▶ Problem description: Would you return the data exactly as given, except for its pictures?
☆ ☆ ☆ ☆ ☆ ☆ ☆
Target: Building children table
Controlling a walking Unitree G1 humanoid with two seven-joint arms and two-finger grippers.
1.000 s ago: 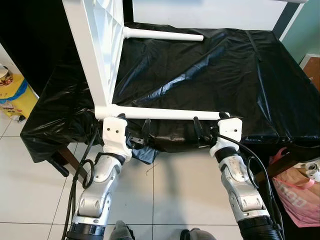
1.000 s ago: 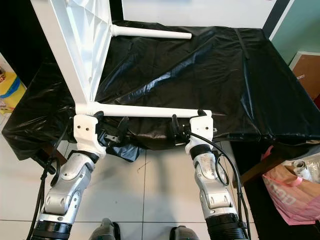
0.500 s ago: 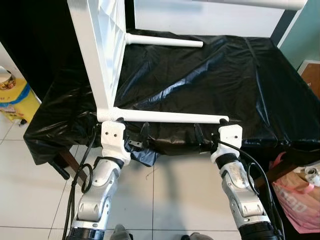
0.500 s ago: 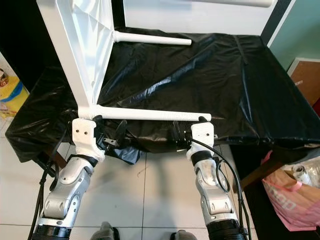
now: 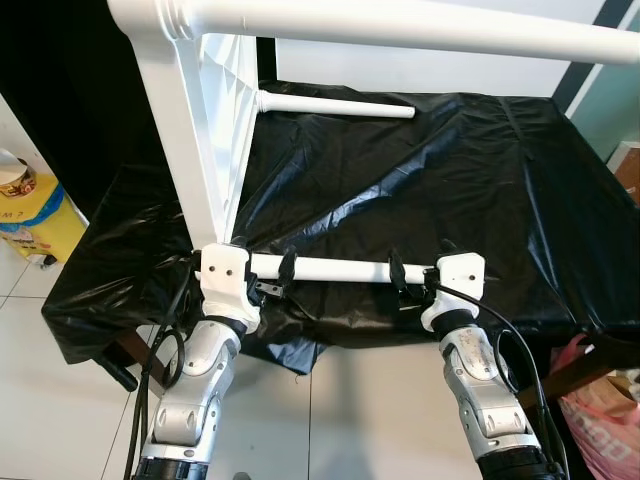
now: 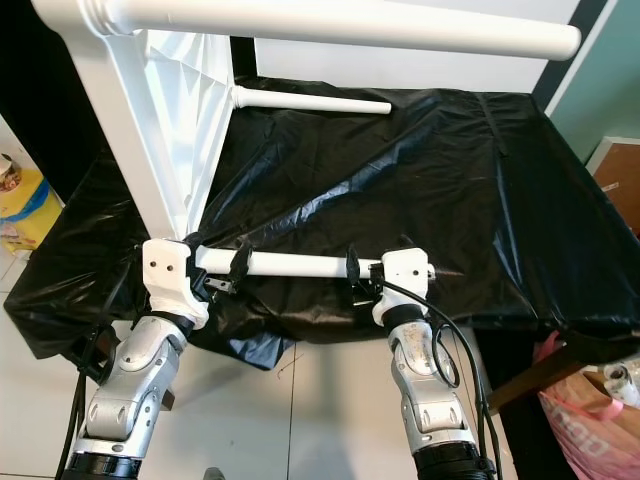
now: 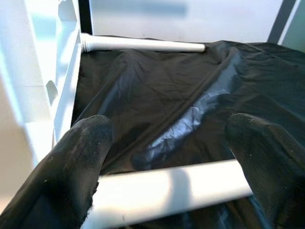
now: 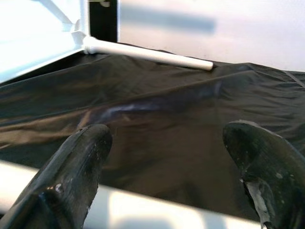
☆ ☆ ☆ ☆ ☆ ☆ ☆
▶ Result of the exercise:
Target: Building children table
Controlling a walking Unitree G1 humanoid with two seven-joint arms and two-finger grippers.
1.000 s ago: 
1.000 s ago: 
0.500 s ago: 
0.500 s ago: 
now: 
now: 
now: 
now: 

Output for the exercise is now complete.